In a reference straight out of what may have been a line from Martin Niemöller’s quote “then they came for me”, a Bench led by Justice K.M. Joseph said, “If you ignore hate crime, it will come on to you, and then innocent lives will be lost.”
The court was hearing the case of a 62-year-old Muslim man who was attacked with a screwdriver by a group of men in a running car at Noida in 2021. They pierced him with the tool, pulled at his beard, abusing and robbing him and finally throwing him out of the car. The police registered a case of hate only in January 2023.
Justice Joseph said there is no space for a crime on the basis of religion in a secular country.

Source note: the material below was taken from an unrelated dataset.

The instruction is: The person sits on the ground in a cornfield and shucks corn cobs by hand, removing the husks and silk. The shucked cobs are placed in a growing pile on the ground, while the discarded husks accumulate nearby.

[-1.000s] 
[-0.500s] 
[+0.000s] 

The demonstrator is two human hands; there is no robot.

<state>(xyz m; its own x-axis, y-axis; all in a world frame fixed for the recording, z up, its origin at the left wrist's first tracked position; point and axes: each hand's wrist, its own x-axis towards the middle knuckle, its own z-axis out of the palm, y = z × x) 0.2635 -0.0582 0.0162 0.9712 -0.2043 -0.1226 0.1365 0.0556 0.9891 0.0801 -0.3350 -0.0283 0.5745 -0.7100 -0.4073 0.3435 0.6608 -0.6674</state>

It is the obligation of the state to protect a person, irrespective of religion or creed.
“But if you have a climate which fosters hate… when you do not discourage it, where you kind of encourage it… then it becomes a very serious thing,” Justice Joseph addressed the government, represented by Additional Solicitor General K.M. Nataraj.
Justice Joseph said the solution to the problem of hate crime can be found only if the state acknowledges that there is a problem in the first place.
“You have to frontally recognise there is a problem… I hate to use the word ‘minority’... But be it minority or majority, there are certain rights inherent in a human being… If somebody professes a particular religion, it is just a matter of accident. For most of us, we are born in a family, we follow the faith of that family,” Justice Joseph said.
Justice Joseph said every individual was free to perceive God in her own individual way.
“That is the greatness of our country. That is the difference between a theocratic state and secular country. We can be justly proud of our country,” Justice Joseph said.